Marcus performed a bow with plenty of flourishes, the effect ruined by his raffish smile.

“Can’t exactly waltz up to the keep gates and announce myself, can I?” he shot back, then looked up towards where I still sat in the dim interior of the carriage. “Please, my lady, do come down from there, so that we can conduct our business.” I moved to the doorway of the carriage, and Flynn handed me down. Marcus’ eye gleamed with appreciation. “Well, look at you, lovely. A pretty boy in the day, a beautiful woman in the night.” He took a step forward but Brom’s sword, all of their swords, were unsheathed, stopping him. He made a show of lasciviously licking his lips. “You’d be damn near perfect.”

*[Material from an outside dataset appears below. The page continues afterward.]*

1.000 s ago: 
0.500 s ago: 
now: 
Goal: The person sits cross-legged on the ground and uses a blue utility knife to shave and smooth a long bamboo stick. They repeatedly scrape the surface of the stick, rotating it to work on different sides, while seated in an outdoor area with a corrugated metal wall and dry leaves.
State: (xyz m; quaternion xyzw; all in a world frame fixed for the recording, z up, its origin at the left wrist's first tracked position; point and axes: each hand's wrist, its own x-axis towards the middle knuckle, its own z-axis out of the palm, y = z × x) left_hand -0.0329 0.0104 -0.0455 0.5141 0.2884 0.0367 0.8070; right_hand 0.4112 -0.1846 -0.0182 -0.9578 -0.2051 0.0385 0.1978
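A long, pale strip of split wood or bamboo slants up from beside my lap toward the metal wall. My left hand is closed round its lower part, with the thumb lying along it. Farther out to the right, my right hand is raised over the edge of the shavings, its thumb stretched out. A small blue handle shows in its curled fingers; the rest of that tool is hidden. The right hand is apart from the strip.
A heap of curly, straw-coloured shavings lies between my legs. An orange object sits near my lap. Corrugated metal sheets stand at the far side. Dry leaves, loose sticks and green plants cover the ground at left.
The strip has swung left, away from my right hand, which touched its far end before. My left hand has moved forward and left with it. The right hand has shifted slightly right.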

This one is dangerous , Glimmer told me from the carriage, where she had moved to the doorway and was eying the man steadily. He dreams of you. But before I could interrogate that, there was a feral response to Marcus’ taunting.

“She is,” Soren growled, “and she belongs to us.”

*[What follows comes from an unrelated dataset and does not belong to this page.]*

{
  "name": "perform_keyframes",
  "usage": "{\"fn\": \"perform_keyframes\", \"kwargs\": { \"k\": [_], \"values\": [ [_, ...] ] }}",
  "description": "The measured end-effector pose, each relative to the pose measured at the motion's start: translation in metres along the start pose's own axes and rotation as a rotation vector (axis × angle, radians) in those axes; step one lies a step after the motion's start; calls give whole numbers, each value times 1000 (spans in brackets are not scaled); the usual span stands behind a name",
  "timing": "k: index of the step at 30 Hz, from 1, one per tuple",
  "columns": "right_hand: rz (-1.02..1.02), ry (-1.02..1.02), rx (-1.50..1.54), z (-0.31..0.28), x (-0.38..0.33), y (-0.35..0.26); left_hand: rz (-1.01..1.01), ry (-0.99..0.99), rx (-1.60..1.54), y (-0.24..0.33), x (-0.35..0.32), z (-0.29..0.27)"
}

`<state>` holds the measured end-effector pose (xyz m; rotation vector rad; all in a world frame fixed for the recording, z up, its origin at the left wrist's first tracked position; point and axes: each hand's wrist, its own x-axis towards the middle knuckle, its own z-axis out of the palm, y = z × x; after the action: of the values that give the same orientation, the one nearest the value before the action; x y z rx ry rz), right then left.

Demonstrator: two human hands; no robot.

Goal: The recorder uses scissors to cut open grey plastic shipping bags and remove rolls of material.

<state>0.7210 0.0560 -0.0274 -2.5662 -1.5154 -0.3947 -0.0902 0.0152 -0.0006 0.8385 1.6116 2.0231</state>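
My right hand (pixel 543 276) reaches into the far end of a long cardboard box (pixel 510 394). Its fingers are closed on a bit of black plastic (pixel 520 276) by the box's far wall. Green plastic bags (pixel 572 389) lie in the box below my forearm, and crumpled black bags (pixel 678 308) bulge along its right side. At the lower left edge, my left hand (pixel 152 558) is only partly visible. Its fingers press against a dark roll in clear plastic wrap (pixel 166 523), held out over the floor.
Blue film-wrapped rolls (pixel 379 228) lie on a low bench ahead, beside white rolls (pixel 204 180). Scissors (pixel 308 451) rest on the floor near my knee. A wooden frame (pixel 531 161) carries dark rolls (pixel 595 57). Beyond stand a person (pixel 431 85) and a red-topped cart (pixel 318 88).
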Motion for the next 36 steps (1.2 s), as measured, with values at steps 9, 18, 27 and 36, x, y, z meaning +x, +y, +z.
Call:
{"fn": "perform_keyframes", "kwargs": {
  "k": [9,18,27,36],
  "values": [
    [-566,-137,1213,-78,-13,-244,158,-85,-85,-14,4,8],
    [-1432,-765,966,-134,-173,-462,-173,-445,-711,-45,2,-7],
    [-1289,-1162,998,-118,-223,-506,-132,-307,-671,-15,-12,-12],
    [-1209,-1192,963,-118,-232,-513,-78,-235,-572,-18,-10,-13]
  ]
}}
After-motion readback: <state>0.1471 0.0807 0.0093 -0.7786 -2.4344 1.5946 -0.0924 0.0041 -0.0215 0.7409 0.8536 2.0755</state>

I shouldn’t have been as affected by that as I was, yet I found my cheeks flushing nonetheless.

“Well, if I’m to go home alone, then let's get down to business.” Marcus glanced over his shoulder at what looked like a garrison behind us. I knew, academically, that there were many of them spread throughout the city, ready to be deployed if we were ever attacked, or even to protect the city from internal conflict, but I failed to see why Marcus had engineered for us to be brought to this one. “Your lads are in there.”

“What?”

We all looked over the darkened garrison more closely.

“Then we’ve no need to conduct deals with thieves in the night,” Brom said stiffly. “The rider corps outranks the whole of the standing army. No one inside that garrison can deny us access to any part of it.”

He reached into his pocket and pulled out a coin, flipping it to Marcus like he was a messenger boy on the street. He caught it and bit the edge before raising an eyebrow, his expression verging on a sneer, showing he caught the inference in Brom’s gesture.

“Right you are, Wing Commander,” Marcus said, turning to go.

“Hold on.” I placed a placatory hand on Brom’s arm. “We need to find out what he knows before we go in.”

“Pippin—”

Glimmer, is Marcus telling the truth? I asked my dragon.

She glided down from the carriage, then moved closer to him. Marcus watched her every step with wide eyes as she came to stand before him.

“Well, aren’t you pretty…” He was going to reach out and pat her like a dog but she bared her vicious fangs at him, stopping him in his tracks. “And vicious too. Just the way I like my women. So, beastie, am I lying?”

He believes what he is saying is true , Glimmer told me, then I was treated to a memory she’d plucked from his brain. Of Marcus standing close to another man, the two of them having an intense conversation under their breaths, before coin was traded surreptitiously, their eyes on the street around them.

“Glimmer confirms that he believes it to be true.”

“So I’m not to be savaged by a miniature dragon? Well, that’s a relief,” Marcus said. “Now do you want to hear what I have to say or what?”

He was met by silence, but as we all looked at each other, we knew we did. Tonight seemed to be a night for people telling us what was happening, and we needed to know what had happened to the boys.

“The lads were moved to the garrison. Came in hooded, so no one could see them, but I’ve got a contact whose wife works in the garrison laundry. Said those lads weren’t the only newcomers that have walked through the gate. Been a complete change of personnel.”

“What? That can’t be right.” Brom frowned, then went on to shatter the credibility of what Marcus had said. “Soldiers are rotated regularly through the different garrisons across Nevermere, but never all at the same time.”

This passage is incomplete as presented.